- Work task -
When you transcribe the listing that follows, keep every line exact and skip any picture.

──────── Source material

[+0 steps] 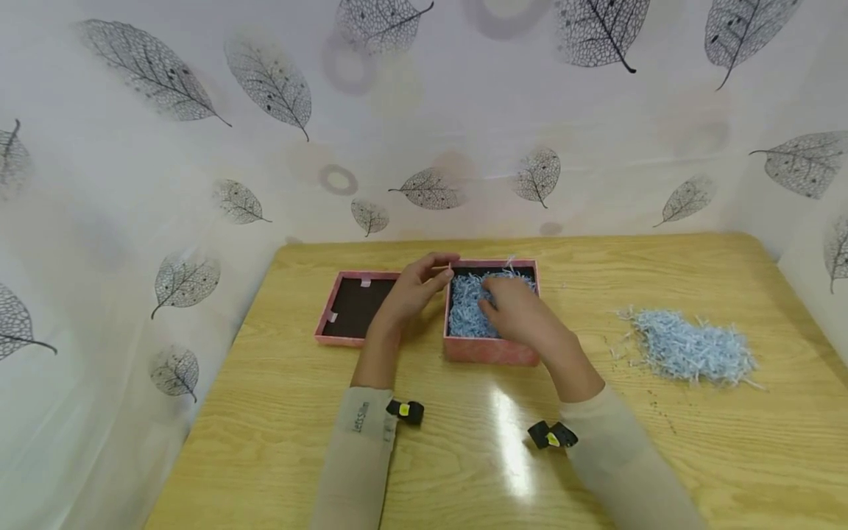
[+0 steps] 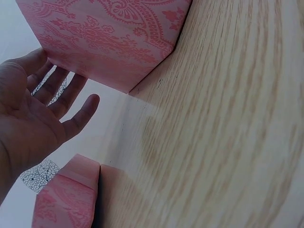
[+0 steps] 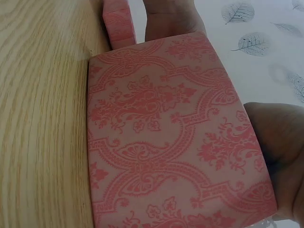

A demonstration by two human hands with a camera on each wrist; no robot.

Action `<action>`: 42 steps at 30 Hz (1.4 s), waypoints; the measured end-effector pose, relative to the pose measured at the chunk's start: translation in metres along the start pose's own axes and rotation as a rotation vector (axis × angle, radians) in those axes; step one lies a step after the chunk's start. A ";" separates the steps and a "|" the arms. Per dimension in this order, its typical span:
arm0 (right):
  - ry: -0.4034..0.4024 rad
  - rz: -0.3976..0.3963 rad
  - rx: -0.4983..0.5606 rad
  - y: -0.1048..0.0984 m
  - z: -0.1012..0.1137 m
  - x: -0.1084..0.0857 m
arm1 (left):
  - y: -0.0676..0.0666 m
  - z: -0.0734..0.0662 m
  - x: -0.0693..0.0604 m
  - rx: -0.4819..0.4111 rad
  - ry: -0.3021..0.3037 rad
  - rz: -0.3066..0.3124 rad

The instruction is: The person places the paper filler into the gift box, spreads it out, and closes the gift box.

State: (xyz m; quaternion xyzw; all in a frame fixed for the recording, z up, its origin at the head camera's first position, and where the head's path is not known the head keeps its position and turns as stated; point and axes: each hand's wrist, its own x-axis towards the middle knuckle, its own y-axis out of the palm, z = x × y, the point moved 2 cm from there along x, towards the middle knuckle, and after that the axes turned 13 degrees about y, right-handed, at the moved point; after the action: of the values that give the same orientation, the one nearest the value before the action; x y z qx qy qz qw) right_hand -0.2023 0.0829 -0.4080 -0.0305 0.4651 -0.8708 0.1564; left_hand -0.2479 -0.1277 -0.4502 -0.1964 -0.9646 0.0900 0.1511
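Pink box [image 1: 492,351] is open, upright on the worktop [image 1: 265,412], abt midway btwn L & R edges & nearer the far edge. Lies btwn the 2 hands. Inside: blue paper shreds [image 1: 467,313], a few strands poking over the far rim; dark lining shows along the far wall.

L hand [image 1: 414,291] is at the box's far L corner, thumb by the rim, fingers loosely stretched past the corner; L wrist view has the little finger apart from the box. So it's touching w/ relaxed fingers, not clenched. R hand [image 1: 520,305] reaches in over the R part of the box, fingers down in the shreds; tips hidden, so can't tell if it's grasping any or just pressing.

Lid [image 1: 354,309] lies inside-up L of the box, twd the worktop's L edge, dark inside w/ 2 pale tabs; L forearm crosses its near R corner. Loose pile [image 1: 692,346] of the same pale blue shreds sits well apart, R of the box, nr the worktop's R edge, w/ stray bits on its L side.

Light sleeves [image 1: 358,442] on both arms. Behind the far edge: pale cloth [image 1: 464,110] w/ grey leaf prints.
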 end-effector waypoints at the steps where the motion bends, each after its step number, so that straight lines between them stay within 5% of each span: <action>1: -0.004 0.014 -0.004 0.001 0.001 0.000 | 0.000 0.000 0.000 -0.003 0.002 -0.001; 9: -0.006 0.069 -0.025 0.007 0.003 0.000 | -0.002 0.002 -0.003 -0.003 0.018 0.007; 13: 0.000 0.023 0.111 -0.001 0.002 -0.004 | -0.003 0.005 -0.005 -0.006 0.007 0.003; 15: 0.013 -0.012 0.228 -0.007 0.000 -0.005 | -0.004 0.005 -0.006 -0.004 0.001 0.001; 18: 0.088 -0.002 0.546 -0.016 -0.001 -0.006 | -0.004 0.005 -0.004 0.003 -0.003 0.000; 23: 0.231 0.139 1.012 -0.016 0.004 -0.003 | -0.003 0.003 -0.002 0.011 0.002 -0.003; 30: 0.379 0.247 0.999 -0.002 -0.001 0.007 | -0.001 0.000 -0.001 0.025 -0.001 0.002; 42: 0.402 0.397 1.045 0.005 -0.010 0.012 | 0.000 -0.001 0.001 0.023 0.013 -0.003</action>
State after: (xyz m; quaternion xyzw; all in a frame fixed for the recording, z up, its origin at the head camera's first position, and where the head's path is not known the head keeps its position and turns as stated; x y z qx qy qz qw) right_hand -0.2141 0.0849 -0.4186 0.3037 -0.0082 -0.9272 0.2192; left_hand -0.2486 -0.1266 -0.4491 -0.1937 -0.9628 0.0996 0.1597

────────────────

- Result of this task -
[+0 steps] 
[+0 steps] 
[+0 steps] 

A demonstration by two human hands with a camera on each wrist; no robot.

Action `<action>`: 42 steps at 30 Hz (1.4 s), waypoints; the measured end-effector pose, relative to the pose measured at the chunk's start: translation in metres along the start pose's own axes and rotation as a rotation vector (axis × angle, radians) in those axes; step one lies a step after the chunk's start. A ";" separates the steps and a "|" the arms. Per dimension in this order, its typical span:
arm0 (right):
  - ry: -0.4034..0.4024 rad
  - rz: -0.3976..0.3963 rad
  - rx: -0.4983..0.5606 rad
  - y: -0.1048..0.0984 m
  - z: -0.1012..0.1137 m
  - x: -0.1084..0.0857 m
arm1 (left):
  - y: -0.0676..0.0666 m
  - z: -0.0734..0.0662 m
  - x: -0.0693..0.0604 m
  - rx: -0.4819..0.4111 rad
  - ry: -0.3021..0.3037 rad
  - rz: -0.3066..0.3124 rad

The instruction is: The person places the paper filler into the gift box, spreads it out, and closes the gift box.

State: (xyz m; quaternion xyzw; all in a frame fixed for the recording, z up, its origin at the head camera's first position, and where the head's path is not known the head keeps its position and turns as stated; point and axes: each hand's wrist, its own x-axis towards the middle knuckle, its own y-axis out of the palm, z = x × y, the point moved 2 cm from there along x, towards the middle knuckle, and after that the axes turned 13 degrees about y, right-handed, at the moved point; after the action: of the values that give the same orientation, the one nearest the value before the action; x y z qx qy qz qw) right_hand -0.2023 0.0829 -0.4080 -0.0305 0.4651 -0.8708 0.1564; left_hand -0.2479 -0.1277 -0.4502 -0.1964 -0.9646 0.0900 0.1511
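Pink box [image 1: 492,351] is open, upright on the worktop [image 1: 265,412], abt midway btwn L & R edges & nearer the far edge. Lies btwn the 2 hands. Inside: blue paper shreds [image 1: 467,313], a few strands poking over the far rim; dark lining shows along the far wall.

L hand [image 1: 414,291] is at the box's far L corner, thumb by the rim, fingers loosely stretched past the corner; L wrist view has the little finger apart from the box. So it's touching w/ relaxed fingers, not clenched. R hand [image 1: 520,305] reaches in over the R part of the box, fingers down in the shreds; tips hidden, so can't tell if it's grasping any or just pressing.

Lid [image 1: 354,309] lies inside-up L of the box, twd the worktop's L edge, dark inside w/ 2 pale tabs; L forearm crosses its near R corner. Loose pile [image 1: 692,346] of the same pale blue shreds sits well apart, R of the box, nr the worktop's R edge, w/ stray bits on its L side.

Light sleeves [image 1: 358,442] on both arms. Behind the far edge: pale cloth [image 1: 464,110] w/ grey leaf prints.
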 end-effector waypoints at the steps where the motion bends, each after its step number, so that straight lines between them stay within 5% of each span: <action>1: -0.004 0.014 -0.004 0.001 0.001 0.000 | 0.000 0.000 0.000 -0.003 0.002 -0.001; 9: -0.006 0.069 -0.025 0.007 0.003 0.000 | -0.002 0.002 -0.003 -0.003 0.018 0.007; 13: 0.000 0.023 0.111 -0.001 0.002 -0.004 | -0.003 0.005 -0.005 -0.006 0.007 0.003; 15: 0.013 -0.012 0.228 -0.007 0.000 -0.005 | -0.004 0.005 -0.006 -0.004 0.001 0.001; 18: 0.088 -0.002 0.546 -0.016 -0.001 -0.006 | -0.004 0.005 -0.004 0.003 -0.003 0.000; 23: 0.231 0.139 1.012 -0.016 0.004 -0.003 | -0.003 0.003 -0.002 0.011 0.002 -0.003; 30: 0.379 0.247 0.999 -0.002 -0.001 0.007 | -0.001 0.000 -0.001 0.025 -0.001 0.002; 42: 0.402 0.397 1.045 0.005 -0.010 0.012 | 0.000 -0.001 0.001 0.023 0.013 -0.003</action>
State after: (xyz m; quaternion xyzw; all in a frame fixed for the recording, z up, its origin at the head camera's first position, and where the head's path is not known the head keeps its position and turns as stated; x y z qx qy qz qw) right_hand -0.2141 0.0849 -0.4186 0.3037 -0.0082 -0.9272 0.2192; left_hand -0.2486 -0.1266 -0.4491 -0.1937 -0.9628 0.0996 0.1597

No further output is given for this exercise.